Therefore, this study aimed to establish a rat model of PFJOA induced by patella baja using PLS by minimally invasive surgery. The animal model was evaluated at multiple levels, using imaging, histology, and immunohistochemistry including the pathological changes in the cartilage, subchondral bone, and periarticular soft tissue.

Material and Methods

Animals

The experiments were performed on 3-month-old female Sprague-Dawley rats (249.0±6.5 g) (n=24) (Vital River Experimental Animal Technical Co., Ltd., Beijing, China). The rats were housed under standard 12-hour light and dark cycle, with ad libitum access to food and water. All experiments were conducted according to the Animal Research Reporting of in Vivo Experiments (ARRIVE) guidelines [15] and were approved by the institutional Animal Care and Use Committee (Approval No. 2017086).

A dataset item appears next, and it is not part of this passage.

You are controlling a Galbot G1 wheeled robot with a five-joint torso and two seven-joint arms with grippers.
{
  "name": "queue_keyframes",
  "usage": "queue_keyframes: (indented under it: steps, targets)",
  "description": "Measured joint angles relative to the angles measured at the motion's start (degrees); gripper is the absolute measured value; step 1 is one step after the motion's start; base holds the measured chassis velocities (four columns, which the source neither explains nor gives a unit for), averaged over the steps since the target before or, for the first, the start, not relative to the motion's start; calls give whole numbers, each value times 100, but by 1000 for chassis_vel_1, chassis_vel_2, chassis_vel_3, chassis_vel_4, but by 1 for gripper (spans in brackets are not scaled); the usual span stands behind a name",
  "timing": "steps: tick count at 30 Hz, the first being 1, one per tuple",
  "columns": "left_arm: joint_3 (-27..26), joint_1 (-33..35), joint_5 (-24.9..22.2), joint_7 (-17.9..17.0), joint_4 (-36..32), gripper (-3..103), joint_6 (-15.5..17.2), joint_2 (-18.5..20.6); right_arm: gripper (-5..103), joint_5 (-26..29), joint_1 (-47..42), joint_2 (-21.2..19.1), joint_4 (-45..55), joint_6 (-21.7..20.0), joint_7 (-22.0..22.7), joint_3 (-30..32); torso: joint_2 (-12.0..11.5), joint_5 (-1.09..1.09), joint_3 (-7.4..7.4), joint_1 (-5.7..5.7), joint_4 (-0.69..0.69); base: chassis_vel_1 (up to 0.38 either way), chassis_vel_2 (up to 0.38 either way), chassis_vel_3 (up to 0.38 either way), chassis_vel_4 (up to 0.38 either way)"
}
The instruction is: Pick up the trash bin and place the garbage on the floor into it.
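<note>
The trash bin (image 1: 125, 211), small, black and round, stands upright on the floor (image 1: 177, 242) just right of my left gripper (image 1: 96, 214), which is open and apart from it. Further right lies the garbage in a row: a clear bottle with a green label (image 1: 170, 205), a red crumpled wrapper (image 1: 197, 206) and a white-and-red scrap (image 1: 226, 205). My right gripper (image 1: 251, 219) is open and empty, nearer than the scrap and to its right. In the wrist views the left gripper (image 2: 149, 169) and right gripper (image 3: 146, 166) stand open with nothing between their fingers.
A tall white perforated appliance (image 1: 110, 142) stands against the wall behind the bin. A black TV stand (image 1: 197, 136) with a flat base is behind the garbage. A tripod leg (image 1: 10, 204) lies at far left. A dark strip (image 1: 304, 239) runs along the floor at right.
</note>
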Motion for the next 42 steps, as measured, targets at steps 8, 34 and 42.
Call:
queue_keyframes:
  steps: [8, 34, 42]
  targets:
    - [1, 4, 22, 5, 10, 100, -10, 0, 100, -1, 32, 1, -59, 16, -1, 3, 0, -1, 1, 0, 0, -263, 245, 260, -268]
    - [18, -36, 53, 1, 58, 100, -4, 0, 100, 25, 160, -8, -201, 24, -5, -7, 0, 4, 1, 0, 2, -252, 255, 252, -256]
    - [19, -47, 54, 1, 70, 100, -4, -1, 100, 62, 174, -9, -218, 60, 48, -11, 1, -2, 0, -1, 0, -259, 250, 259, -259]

Sprague-Dawley rats (n=24) included a baseline group (n=8) that were euthanized at the beginning of the study, after an X-ray examination. The sham group (n=8), and the patellar ligament shortening (PLS) group (n=8) were euthanized and evaluated at ten weeks. The sample size was determined by sample size calculations with a large effect size of Cohen’s d (1.58) according to a priori power analysis based on bone mineral density (BMD) results (desired power=0.8; α=0.05).

Surgery

The rats were anesthetized by intraperitoneal injection of pentobarbital, and knee surgery was performed (either PLS or sham surgery). Antibiotic prophylaxis with penicillin (150 IU/kg) was administered before and 3 days following surgery. For the performance of PLS, the skin was shaved and disinfected, and the right knee joint was exposed through a medial parapatellar approach with an approximately 1 cm incision from the patella to the tibial tuberosity. Care was taken to ensure that the patellar ligament was separated. A Kirschner wire measuring 7 mm in length and 2 mm diameter was used with 1-0 nylon sutures on the groove at 1 mm medial to both ends and was inserted under the patellar tendon from the medial to lateral region, and the sutures crossed each other at the proximal end of the patellar tendon. The sutures were then passed under both grooves, and the ligature in the patellar ligament was tightened with the knee in a position of maximum extension. Finally, the skin was closed with 3-0 nylon sutures (Figure 1). In the sham surgery rat group, the patellar ligament was left intact and only a skin incision was made, and then closed.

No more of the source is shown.